Thanks for your help!


Solution

  • r_hr <- raster(nrow=70, ncol=70) #High resolution raster with categorical data
    set.seed(0)
    r_hr[] <- round(runif(1:ncell(r_hr), 1, 5))
    r_lr <- raster(nrow=6, ncol=6)
    
    r_hr
    #class       : RasterLayer 
    #dimensions  : 70, 70, 4900  (nrow, ncol, ncell)
    #resolution  : 5.142857, 2.571429  (x, y)
    #extent      : -180, 180, -90, 90  (xmin, xmax, ymin, ymax)
    #coord. ref. : +proj=longlat +datum=WGS84 +ellps=WGS84 +towgs84=0,0,0 
    #data source : in memory
    #names       : layer 
    #values      : 1, 5  (min, max)
    
    r_lr
    #class       : RasterLayer 
    #dimensions  : 6, 6, 36  (nrow, ncol, ncell)
    #resolution  : 60, 30  (x, y)
    #extent      : -180, 180, -90, 90  (xmin, xmax, ymin, ymax)
    #coord. ref. : +proj=longlat +datum=WGS84 +ellps=WGS84 +towgs84=0,0,0 
    

    Direct aggregate is not possible, because 70/6 is not an integer.

    dim(r_hr)[1:2] / dim(r_lr)[1:2]
    #[1] 11.66667 11.66667
    

    Nearest neighbor resampling is not a good idea either as the results would be arbitrary.

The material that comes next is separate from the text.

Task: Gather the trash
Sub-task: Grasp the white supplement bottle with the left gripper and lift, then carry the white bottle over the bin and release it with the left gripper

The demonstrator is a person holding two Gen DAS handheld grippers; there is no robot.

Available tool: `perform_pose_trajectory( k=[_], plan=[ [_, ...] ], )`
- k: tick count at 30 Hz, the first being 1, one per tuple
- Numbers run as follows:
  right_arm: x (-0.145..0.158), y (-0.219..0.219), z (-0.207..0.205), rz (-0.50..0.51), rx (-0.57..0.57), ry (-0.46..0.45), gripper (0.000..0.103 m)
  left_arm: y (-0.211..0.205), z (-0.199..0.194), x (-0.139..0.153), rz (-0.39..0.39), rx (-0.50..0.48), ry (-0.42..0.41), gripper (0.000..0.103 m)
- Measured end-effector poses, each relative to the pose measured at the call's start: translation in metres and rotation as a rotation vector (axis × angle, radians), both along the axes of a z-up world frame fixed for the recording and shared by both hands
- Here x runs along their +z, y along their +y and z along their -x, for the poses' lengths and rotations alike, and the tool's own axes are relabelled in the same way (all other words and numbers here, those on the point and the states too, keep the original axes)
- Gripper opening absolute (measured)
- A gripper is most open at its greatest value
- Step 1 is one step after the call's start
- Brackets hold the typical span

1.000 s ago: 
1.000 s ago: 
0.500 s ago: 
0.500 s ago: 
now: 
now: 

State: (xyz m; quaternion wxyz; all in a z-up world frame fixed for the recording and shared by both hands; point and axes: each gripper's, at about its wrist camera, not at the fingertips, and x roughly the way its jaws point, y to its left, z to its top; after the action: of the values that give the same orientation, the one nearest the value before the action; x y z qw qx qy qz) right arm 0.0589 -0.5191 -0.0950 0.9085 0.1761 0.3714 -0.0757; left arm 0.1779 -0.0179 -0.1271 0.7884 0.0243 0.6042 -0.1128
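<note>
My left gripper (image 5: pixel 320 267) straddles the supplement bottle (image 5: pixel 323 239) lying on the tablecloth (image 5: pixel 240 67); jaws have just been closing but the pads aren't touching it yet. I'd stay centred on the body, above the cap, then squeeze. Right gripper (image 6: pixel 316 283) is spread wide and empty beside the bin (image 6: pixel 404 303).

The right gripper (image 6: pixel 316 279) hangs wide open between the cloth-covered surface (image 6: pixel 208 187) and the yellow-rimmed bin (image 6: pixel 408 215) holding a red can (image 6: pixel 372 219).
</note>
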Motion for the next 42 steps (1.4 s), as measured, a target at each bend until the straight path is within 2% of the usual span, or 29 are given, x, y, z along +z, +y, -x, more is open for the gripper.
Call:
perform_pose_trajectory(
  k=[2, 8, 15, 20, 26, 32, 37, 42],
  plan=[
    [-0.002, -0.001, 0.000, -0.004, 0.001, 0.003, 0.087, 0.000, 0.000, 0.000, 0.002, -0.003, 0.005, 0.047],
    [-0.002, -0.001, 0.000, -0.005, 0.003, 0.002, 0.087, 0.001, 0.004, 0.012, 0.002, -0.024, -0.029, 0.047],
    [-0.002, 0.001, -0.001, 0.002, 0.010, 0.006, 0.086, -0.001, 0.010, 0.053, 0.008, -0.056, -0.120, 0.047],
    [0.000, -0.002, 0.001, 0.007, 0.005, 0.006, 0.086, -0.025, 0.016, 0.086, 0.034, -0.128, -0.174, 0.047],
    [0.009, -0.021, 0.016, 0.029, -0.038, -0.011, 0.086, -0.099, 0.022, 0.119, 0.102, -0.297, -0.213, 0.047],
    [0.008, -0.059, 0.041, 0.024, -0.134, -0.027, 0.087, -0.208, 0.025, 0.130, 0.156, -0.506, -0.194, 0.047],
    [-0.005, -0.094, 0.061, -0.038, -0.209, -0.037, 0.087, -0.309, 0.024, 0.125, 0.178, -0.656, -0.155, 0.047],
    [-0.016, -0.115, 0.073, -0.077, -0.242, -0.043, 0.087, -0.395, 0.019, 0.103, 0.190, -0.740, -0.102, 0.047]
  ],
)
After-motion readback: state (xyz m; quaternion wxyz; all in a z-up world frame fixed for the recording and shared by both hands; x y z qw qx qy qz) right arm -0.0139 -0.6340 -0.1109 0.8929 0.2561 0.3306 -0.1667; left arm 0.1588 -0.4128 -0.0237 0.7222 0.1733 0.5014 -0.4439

    Here is a by layer approach that you suggested and dww also showed already.

    b <- layerize(r_hr)
    fact <- round(dim(r_hr)[1:2] / dim(r_lr)[1:2])
    a <- aggregate(b, fact)
    x <- resample(a, r_lr)
    

    Now you have proportions. If you want a single class you could do

    y <- which.max(x)
    

    In that case, another approach would be to aggregate the classes

    ag <- aggregate(r_hr, fact, modal) 
    agx <- resample(ag, r_lr, method='ngb')
    

    Note that agx and y are the same. But they can both be problematic as you might have cells with 5 classes with each about 20%, making it rather unreasonable to pick one winner.